“Ain’t” ain’t a word. My high school English teachers pounded that into my head. And they were right — “ain’t” is not proper English. On the other hand, it is used colloquially by people all over the English-speaking world. Language is not just limited to those words found in reference books and textbooks. Whether formally recognized or not, utterances people use every day are language. So if you’re working to improve your overall Japanese level, you might consider learning just a bit of what, strictly speaking, ain’t proper Japanese.
The Japanese language is brilliant at accommodating abbreviation. You can almost always make words or phrases shorter. And it will undoubtedly raise your perceived, if not actual, fluency. Doing so will also help you break free of grammatical constructs that at times make you sound like a fuddy-duddy.
Here are some examples I’ve collected through my experiences as a homestay participant, then as a student of the Japanese language, and now as I live and work here in Japan. You probably hear some of these constructions multiple times a day if you live in Japan. (If you don’t recognize them, you will start to once you’re aware of them.)

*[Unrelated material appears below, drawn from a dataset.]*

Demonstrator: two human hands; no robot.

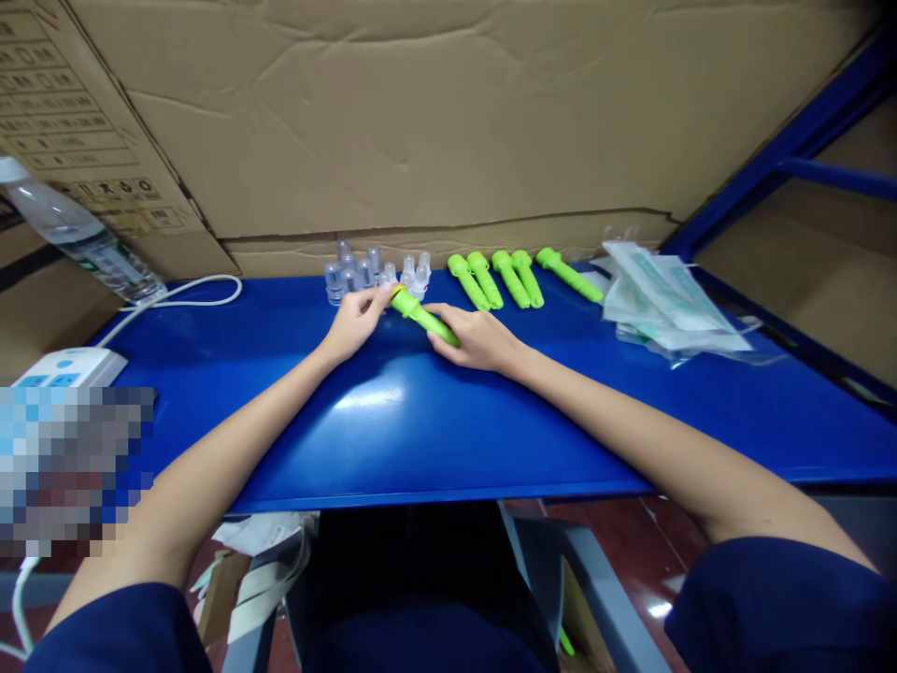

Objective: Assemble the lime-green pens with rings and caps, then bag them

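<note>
One green tube (419, 315) is in the middle of the frame, and we hold it by both ends. Our left hand (356, 325) pinches the upper end, and our right hand (483, 340) is closed around the lower end. Behind it on the blue table (448, 430), we see clear caps (348, 280), then five more tubes (511, 279) to their right.

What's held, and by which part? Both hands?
A green tube. The right grip holds its narrower, near end; the left grip is at the far, wider end, but whether it pinches there can't be told.
</note>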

The abbreviations that are easiest to pick up are exceedingly common casual forms of speech, such as the change of “dewa arimasen” (ではありません, “is not”) to “jya nai” (じゃない). My textbooks covered such standard abbreviations. But if you interact with young people, you might hear shortened forms of slang, too. For instance, do you ever say “yahari” (やはり, “as I thought”)? Why not swap it out for “yappa” (やっぱ) in a casual conversation? Or, you might try “azassu” (あざっす, “thanks”) instead of the full “arigatō gozaimasu” (ありがとうございます, “thank you”), if you feel that sort of speech is appropriate for the situation.
Greetings are often similarly clipped. For example, “ohayō gozaimasu” (おはようございます, “good morning”) becomes the excitedly sneezelike, percussive “~zzaimasu” (~っざいます, “mornin’ “). I’ve even heard baseball team members swipe their hats off their heads, bow and let out a resounding “chiwa” (ちわっ, “hi”) instead of the full “konnichiwa” (こんにちは, “hello”).

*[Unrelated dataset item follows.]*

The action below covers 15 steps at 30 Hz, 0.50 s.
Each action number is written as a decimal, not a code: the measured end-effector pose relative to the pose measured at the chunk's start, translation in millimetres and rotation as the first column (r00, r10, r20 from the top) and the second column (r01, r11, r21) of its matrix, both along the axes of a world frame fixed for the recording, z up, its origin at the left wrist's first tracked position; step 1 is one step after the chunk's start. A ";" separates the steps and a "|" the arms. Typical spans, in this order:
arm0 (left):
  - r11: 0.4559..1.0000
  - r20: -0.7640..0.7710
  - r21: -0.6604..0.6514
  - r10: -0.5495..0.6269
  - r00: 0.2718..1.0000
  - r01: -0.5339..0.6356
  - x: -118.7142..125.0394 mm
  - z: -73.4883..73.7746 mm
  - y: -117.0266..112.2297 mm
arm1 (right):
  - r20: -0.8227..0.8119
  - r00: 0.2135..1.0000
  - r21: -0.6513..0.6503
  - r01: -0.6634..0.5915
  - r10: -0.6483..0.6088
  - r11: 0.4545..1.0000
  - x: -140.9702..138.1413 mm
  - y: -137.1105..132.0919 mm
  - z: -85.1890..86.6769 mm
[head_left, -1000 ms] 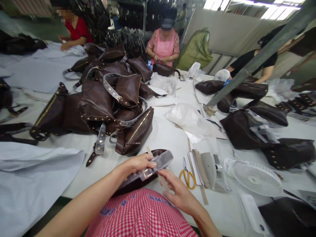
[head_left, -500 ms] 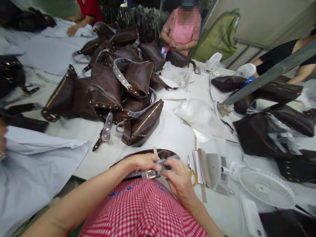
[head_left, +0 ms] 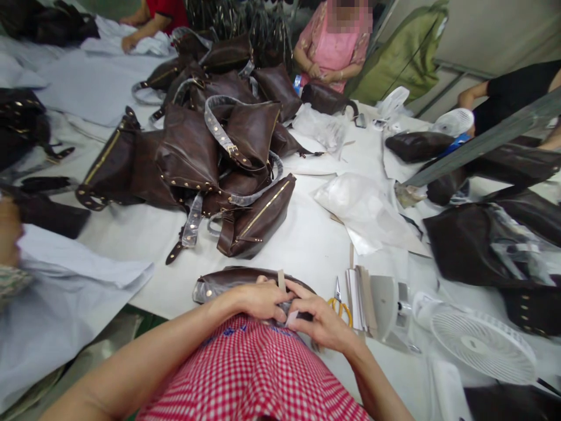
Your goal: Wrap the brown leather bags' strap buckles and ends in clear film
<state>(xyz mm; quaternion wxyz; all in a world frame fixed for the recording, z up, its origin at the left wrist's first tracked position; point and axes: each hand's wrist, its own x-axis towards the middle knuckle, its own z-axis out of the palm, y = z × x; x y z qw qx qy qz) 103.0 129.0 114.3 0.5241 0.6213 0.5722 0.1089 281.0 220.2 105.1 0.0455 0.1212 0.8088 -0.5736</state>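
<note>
We have our left hand (head_left: 262, 301) and right hand (head_left: 321, 321) together at the near edge of the table (head_left: 307, 251), fingers curled and nearly meeting, clamped on a dark brown leather handbag (head_left: 236, 280). The bag lies on its side against our red gingham front (head_left: 249, 374), with clear plastic film (head_left: 204, 290) over its left end. A narrow pale strip (head_left: 281, 280) stands up just behind our fingers, and a small white piece (head_left: 291, 318) shows between them. Whatever they pinch is mostly hidden, so we cannot tell exactly which part of the bag they hold.

Yellow-handled scissors (head_left: 339, 310) lie just right of our right hand, beside a stack of pale strips and card (head_left: 357, 298). Beyond them, a white desk fan (head_left: 482, 345) sits to the right, and a heap of finished-looking bags (head_left: 188, 158) rises at the far left.

The bag overhangs nothing we can see clearly, but it sits close to the edge, so a loose grip could let it slide off. A sideways elbow could knock the scissors, and their blades could scratch the leather.
</note>
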 end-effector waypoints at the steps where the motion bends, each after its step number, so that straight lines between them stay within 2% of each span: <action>1: 1.000 0.013 0.009 -0.011 1.000 0.011 0.0 -1.0 -0.4 | -0.008 0.999 -0.064 0.031 -0.031 0.998 -1.4 -0.5 -0.8; 3: 1.000 0.034 0.013 -0.025 0.999 0.024 -0.8 -3.2 -0.9 | -0.017 0.995 -0.163 0.094 -0.098 0.982 -3.0 -3.2 -3.7; 6: 0.999 0.041 0.001 -0.043 0.998 0.043 -1.9 -4.9 -0.9 | -0.005 0.985 -0.221 0.169 -0.174 0.961 -2.2 -7.7 -8.1; 15: 1.000 0.097 0.007 -0.014 0.995 0.013 -3.0 -2.8 -7.5 | 0.056 0.963 -0.202 0.271 -0.265 0.941 3.9 -9.2 -16.3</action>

The liberal use, or abuse, of the small tsu (っ as opposed to つ) appears in many other examples, too. When some young men speak, the copula, desu (です), equivalent in meaning to “it is,” is shortened by dropping the de and replacing it with a small tsu. Customarily, it’s represented in katakana at that point, since it’s not really a legitimate word anymore but more of a sound, ssu (ッス). A small tsu is also used in place of i (い) on i-adjectives, accentuating the abruptness of the clipped word — like adding an exclamation point. Slang isn’t a purely modern contrivance, either; for example, older nu (ぬ)-form adjectives regularly get trimmed to a blunt ん.
If you’re in an area where a dialect is spoken, I highly recommend learning how to use the local tongue effectively. My host family in Tokyo was shocked when I let loose on one visit with such abbreviations as “jyakken” (じゃっけん, “therefore”) and “ā, hōssuka” (あぁ、ほうっすか; “Oh, is that so?”). They told me that I no longer qualified as living in the countryside (inaka, 田舎) — I ranked as living in, and having been learning the lingo of, the ド田舎 (do-inaka), the deep countryside — or “the sticks.”
While surprised by my local flavor, the people I interact with daily are far more comfortable talking to me. Dialect-specific abbreviations are useful! In areas where Kansai dialect is spoken, the shortened form of “chigau” (違う, “wrong, different”), “chau” (ちゃう), is common. In Koichi Prefecture’s Tosa dialect, the shortened form of “shitteiru” (知っている, “(I) know”) — “shicchū” (知っちゅう) — is much used.
Learn the tricks in your own area as well as those for standard Japanese, but take care to listen to how natives use casual speech and do your best to mimic; the only thing worse than using hypercorrect language all the time is using slang incorrectly — like wannabe-hip parents. For example, forgetting to account for regional norms when choosing between aho (アホ) and baka (バカ) as a friendly insult could be awkward.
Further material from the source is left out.